Those of us old enough recall when the Iowa Republican Party stood for local control of schools. It disturbs our nostalgia that the contemporary GOP controlling the statehouse has taken to prescribing specifically what shall not be taught, and how things are taught. Thou shalt not teach divisive concepts, for example. Up pops a bill this session endorsed by the governor that bans certain forms of reading instruction, and prescribes that children shall be taught on a system built around phonics.
This should be unsettling to us steeped in the old-fashioned conservative principle of letting school boards and the superintendent decide what is taught and how, in consultation with teachers, curriculum directors and principals. That was the system, apparently abandoned, that put Iowa Number One in literacy for generations.
It should make you nervous when legislators, some of whom have to have their clerks write their newsletters, decide how you teach reading and writing. Republican leaders assert a “science-based” reading protocol based on sounding out words: phonics. They want to ban other methods that teach reading based on context and meaning.
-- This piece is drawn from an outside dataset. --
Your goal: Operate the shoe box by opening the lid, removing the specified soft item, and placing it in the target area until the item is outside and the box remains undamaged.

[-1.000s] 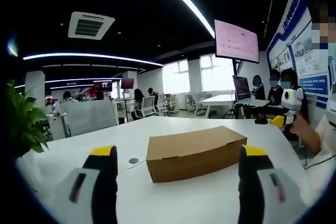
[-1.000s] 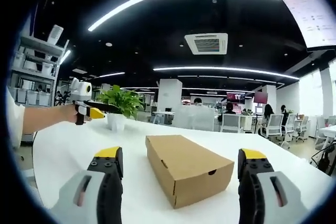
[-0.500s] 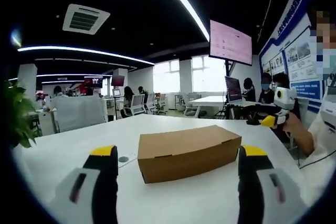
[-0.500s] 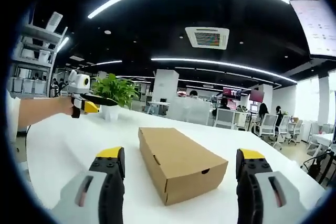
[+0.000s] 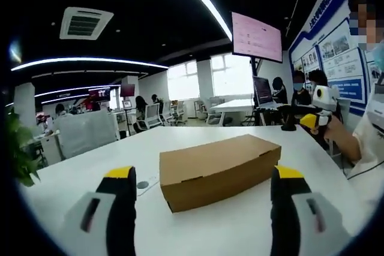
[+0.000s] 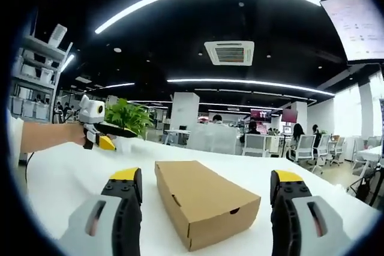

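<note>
Brown cardboard makes up the shoe box (image 5: 219,168), which sits shut on the white table (image 5: 198,232), its lid still flat and seated; we see no soft item yet, so it must be inside. Our left gripper (image 5: 198,178) holds its jaws spread wide, the box framed between them but well ahead and untouched. Our right gripper (image 6: 204,178) is likewise spread, with the box's short end and its finger notch facing us. Compared with a second ago, the box looms slightly larger and sits a little differently in both views, so we judge that our hands have edged closer and re-aimed, while the box itself has not moved. Opening has not begun; the approach continues. Beyond, a potted plant (image 6: 133,118) stands at the table's far edge.
</note>
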`<state>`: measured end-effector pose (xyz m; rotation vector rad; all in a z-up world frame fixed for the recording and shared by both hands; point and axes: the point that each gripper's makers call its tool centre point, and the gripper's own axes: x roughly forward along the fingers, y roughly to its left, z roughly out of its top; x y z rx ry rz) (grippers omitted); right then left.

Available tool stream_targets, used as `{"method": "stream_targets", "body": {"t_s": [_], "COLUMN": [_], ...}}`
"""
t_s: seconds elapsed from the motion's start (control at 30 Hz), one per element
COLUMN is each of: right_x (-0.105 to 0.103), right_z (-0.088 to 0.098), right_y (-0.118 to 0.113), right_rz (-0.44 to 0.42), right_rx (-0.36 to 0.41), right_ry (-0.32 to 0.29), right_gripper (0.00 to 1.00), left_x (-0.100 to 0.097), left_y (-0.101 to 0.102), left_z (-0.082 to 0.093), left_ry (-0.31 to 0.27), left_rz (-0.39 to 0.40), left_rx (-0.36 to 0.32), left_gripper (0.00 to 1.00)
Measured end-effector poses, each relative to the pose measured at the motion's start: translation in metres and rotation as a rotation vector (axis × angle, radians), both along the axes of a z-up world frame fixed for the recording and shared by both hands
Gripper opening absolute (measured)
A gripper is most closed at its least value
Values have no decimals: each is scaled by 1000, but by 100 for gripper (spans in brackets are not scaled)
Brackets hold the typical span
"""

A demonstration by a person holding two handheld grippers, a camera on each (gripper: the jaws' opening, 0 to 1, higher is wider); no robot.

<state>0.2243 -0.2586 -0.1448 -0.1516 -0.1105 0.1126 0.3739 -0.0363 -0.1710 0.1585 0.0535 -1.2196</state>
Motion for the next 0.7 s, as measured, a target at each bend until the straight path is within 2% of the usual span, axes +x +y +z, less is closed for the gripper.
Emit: {"method": "stream_targets", "body": {"t_s": [0.13, 0.33, 0.5, 0.63, 0.7], "right_x": [4, 11, 21, 25, 27], "right_z": [12, -2, -6, -6, -10], "right_y": [-1, 10, 1, 2, 8], "right_rz": [-6, 34, 31, 26, 34], "right_rx": [-16, 13, 39, 43, 21], "right_ry": [-17, 1, 18, 17, 22], "right_gripper": [92, 95, 99, 100, 100], "left_x": [3, 10, 22, 27, 27], "left_y": [-6, -12, -12, -13, -16], "left_z": [5, 6, 3, 2, 4], "left_ry": [-7, -15, -23, -32, -9], "left_rz": [-5, -7, -5, -1, -7], "left_rx": [0, -7, 14, -11, -58], "left_gripper": [97, 98, 98, 97, 97]}}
It smacks of more politics in education and less local control.
This is actually a topic where we have standing. We were taught in phonics by the good Sisters who listened to no legislator, and we did well enough by it. We also were taught to read for context and meaning. That’s what leads to comprehension. Certain methods work better with Johnny than they do with Susie. Teachers told legislators that they prefer an all-of-the-above to teaching reading, which is what leads to clear writing. We should listen to the teachers who actually are working with students and know what works. We should be skeptical of legislators who worked with students 30 years ago.
The Iowa Department of Education sets curriculum standards under the governor’s control. Legislation is unnecessary. Reynolds is eroding her own authority by endorsing it.
Increasing reading comprehension is a multi-layered issue that starts with books and parents reading to children daily. It must receive adequate funding. We stress science and math often at the expense of reading, writing, the arts and social studies (if we were to pass a law requiring that something be taught, it would be civics to every eighth-grader). Teachers must receive support from, yes, Area Education Agencies to provide support specialists. We must encourage children to write because it helps them read, and vice versa. Phonics work. So does context. So does taking the handheld device from their hands and replacing it with a book. Reading comprehension improves when students are at least exposed to another language. Their writing improves along with it.
Reading and writing are not as simple as they sound. They are nuanced matters that involve mentors with an ability to understand what works, and giving each child the attention they need. Ordering up a nifty reading answer that has no cost, on its face, is irresistible. Trusting education professionals in a local setting — Storm Lake has different needs than Spencer — is what made Iowa the Education State. That was effective conservatism.